Perhaps those twenty-five years she spent on Earth were yet another facet of her martyrdom. She undoubtedly offered her own agony to the Father as she watched her Son suffer on the Cross. Did she offer the sorrow of being separated from her Son to the Father for the sake of mankind? I suspect so. And such an offering from the humble Virgin would have made her Assumption into Heaven all the more glorious.
Thank you so much to Our Lord and Our Lady for this beautiful Feast Day.
I recall the first time that I heard the song One of These Days by the group Far From Home.
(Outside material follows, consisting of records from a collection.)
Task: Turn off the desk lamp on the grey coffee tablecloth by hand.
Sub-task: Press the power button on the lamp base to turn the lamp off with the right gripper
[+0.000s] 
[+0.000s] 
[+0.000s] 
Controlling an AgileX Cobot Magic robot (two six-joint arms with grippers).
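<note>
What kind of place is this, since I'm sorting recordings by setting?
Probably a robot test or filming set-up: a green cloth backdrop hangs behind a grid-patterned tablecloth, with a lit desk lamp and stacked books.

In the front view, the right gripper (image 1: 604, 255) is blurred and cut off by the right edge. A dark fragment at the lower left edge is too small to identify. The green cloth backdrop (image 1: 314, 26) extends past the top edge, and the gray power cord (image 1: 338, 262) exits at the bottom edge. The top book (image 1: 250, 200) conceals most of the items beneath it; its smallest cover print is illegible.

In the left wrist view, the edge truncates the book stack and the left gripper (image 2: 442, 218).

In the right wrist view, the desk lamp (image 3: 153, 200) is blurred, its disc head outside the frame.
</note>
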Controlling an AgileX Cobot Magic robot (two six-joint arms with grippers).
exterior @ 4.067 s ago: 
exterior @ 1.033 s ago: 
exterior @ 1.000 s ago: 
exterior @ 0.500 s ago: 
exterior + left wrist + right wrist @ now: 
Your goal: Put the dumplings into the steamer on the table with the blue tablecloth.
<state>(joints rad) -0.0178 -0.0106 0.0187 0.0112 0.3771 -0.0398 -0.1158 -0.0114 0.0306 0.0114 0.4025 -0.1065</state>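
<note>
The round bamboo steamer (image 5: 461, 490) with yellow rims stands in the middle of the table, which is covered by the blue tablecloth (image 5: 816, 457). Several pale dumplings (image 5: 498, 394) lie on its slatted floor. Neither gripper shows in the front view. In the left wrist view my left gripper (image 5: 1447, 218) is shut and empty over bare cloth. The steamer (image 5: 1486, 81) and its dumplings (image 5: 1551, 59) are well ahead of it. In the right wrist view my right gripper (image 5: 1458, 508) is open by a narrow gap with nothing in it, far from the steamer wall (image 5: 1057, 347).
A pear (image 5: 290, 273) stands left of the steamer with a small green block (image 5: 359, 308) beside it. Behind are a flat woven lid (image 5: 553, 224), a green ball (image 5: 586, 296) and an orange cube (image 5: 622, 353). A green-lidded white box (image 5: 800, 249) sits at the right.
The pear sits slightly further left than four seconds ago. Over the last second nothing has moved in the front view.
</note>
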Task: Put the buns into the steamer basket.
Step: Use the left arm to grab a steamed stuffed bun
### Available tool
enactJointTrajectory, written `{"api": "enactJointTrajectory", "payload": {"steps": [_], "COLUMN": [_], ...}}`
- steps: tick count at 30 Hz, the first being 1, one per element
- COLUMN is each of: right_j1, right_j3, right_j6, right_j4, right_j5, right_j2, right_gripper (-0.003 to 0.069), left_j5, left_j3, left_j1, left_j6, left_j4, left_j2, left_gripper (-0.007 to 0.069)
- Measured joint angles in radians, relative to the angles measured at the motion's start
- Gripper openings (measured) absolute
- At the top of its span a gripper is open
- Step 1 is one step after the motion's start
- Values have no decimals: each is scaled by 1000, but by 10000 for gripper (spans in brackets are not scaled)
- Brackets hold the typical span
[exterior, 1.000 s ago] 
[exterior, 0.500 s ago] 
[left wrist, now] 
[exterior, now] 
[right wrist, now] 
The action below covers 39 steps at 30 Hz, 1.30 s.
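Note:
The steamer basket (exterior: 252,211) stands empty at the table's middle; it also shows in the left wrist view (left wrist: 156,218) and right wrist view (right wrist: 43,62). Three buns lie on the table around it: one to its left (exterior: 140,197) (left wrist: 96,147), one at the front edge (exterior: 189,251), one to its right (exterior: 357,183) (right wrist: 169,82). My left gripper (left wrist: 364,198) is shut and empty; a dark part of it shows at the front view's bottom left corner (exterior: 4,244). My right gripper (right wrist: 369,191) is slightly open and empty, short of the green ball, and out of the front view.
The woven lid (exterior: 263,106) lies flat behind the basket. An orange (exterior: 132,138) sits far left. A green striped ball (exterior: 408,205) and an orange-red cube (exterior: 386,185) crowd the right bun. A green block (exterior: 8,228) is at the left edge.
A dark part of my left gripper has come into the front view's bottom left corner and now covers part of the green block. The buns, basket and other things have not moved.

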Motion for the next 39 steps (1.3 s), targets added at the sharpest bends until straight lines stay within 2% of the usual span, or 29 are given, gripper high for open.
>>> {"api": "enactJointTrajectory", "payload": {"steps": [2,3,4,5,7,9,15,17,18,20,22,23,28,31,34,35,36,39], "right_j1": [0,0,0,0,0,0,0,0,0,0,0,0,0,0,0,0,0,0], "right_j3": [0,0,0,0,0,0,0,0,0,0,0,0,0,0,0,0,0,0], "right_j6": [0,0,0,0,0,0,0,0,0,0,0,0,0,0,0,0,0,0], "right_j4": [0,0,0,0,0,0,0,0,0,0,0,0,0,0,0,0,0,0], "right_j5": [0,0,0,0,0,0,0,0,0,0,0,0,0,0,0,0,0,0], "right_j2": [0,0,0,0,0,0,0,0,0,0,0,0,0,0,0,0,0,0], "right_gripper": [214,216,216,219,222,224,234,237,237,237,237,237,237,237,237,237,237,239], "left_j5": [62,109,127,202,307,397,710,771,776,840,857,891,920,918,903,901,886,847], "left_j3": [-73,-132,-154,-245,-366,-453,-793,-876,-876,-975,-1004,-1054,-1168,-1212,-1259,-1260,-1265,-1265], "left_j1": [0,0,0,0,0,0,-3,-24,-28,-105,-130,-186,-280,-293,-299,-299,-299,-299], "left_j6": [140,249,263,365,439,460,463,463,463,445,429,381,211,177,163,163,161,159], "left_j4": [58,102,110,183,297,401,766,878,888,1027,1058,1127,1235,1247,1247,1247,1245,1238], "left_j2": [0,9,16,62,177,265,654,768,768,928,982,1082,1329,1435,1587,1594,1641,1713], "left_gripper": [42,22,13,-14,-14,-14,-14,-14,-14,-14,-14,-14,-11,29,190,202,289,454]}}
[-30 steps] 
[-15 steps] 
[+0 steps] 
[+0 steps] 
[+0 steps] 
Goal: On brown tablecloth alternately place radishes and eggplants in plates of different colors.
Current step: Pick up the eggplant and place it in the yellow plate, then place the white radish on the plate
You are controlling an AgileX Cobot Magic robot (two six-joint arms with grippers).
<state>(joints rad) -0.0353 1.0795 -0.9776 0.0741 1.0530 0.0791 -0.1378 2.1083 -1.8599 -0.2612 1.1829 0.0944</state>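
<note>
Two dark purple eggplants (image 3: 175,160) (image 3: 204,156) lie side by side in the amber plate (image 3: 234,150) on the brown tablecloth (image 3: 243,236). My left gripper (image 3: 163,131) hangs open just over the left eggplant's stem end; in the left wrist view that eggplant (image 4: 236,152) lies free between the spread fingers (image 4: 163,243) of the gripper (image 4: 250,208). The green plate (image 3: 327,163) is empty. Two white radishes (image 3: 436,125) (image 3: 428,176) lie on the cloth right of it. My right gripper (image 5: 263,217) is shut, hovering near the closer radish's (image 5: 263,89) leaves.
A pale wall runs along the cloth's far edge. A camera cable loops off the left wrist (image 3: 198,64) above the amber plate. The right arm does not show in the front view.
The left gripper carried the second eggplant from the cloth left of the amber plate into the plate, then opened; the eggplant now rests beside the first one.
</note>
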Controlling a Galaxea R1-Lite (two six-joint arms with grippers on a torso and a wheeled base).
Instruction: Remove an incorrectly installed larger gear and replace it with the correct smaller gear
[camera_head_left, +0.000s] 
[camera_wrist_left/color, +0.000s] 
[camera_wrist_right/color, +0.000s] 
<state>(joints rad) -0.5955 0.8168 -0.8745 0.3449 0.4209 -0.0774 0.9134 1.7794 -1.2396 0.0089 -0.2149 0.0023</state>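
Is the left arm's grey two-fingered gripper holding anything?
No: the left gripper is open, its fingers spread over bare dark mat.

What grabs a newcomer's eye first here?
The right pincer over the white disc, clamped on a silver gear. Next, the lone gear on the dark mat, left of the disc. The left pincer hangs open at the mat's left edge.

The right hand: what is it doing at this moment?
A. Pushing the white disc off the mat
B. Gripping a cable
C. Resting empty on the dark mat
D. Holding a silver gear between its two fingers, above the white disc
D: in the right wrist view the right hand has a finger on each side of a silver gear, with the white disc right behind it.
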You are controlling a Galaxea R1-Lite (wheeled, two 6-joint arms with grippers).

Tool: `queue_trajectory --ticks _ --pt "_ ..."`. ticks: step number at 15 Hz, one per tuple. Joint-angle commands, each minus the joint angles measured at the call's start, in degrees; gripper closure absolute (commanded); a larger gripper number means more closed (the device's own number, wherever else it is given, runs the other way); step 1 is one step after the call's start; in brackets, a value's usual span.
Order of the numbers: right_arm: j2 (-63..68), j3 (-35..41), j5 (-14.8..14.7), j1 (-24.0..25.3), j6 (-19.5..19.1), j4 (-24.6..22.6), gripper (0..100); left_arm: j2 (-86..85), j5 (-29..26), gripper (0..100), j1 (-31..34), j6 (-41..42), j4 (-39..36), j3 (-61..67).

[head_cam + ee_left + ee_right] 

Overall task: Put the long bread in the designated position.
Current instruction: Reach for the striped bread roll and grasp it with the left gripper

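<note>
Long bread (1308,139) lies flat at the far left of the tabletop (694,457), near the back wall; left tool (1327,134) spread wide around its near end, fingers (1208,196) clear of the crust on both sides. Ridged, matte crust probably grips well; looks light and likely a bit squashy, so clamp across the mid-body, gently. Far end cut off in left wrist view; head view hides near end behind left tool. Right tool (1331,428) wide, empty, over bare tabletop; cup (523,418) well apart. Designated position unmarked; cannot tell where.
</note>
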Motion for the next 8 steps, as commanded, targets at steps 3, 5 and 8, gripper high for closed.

The powerful lyrics "One of these days, I am going to see the hands that took the nails for me..." moved me deeply, a reminder that one day I really will meet Jesus.
Then I tonight I came across this article, one of countless inspiring reflections on the Real Presence. The words of St. Teresa of Avila struck a chord as just yesterday I wondered what it must have been like to have lived during the time Jesus was on Earth.
What was it like for people outside the ‘word of mouth’ region - people who may not have heard of the miracles of the Messiah?
Did these people feel any different as their Savior walked on the Earth at the same time they did?
Was His presence palpable?
Turns out I don't have to wonder.
"I cannot doubt at all Your Presence in the Eucharist. You have given me such a lively faith that when I hear others say they wish they had been living when you were on earth, I laugh to myself, for I know that I possess you as truly in the Blessed Sacrament as people did then, and I wonder what more anyone could possibly want." St. Teresa of Avila, Doctor of the Church
So many of us, myself included, drive by churches, hurrying to do things that are "important". If I really and truly believe in the Real Presence, then why would I spend one free minute away from Him?
Please go see Him this week.
Maybe a daily Mass, or a few moments before the Blessed Sacrament. An hour of adoration would be wonderful. There is even online perpetual adoration if you aren't able to get to a church.
He burns with Love beyond anything that we can understand.
He, the King of Kings, waits patiently for us.
Then one day, when you see the hands that took the nails for you, you will rejoice that you chose to spend time with Him here on Earth.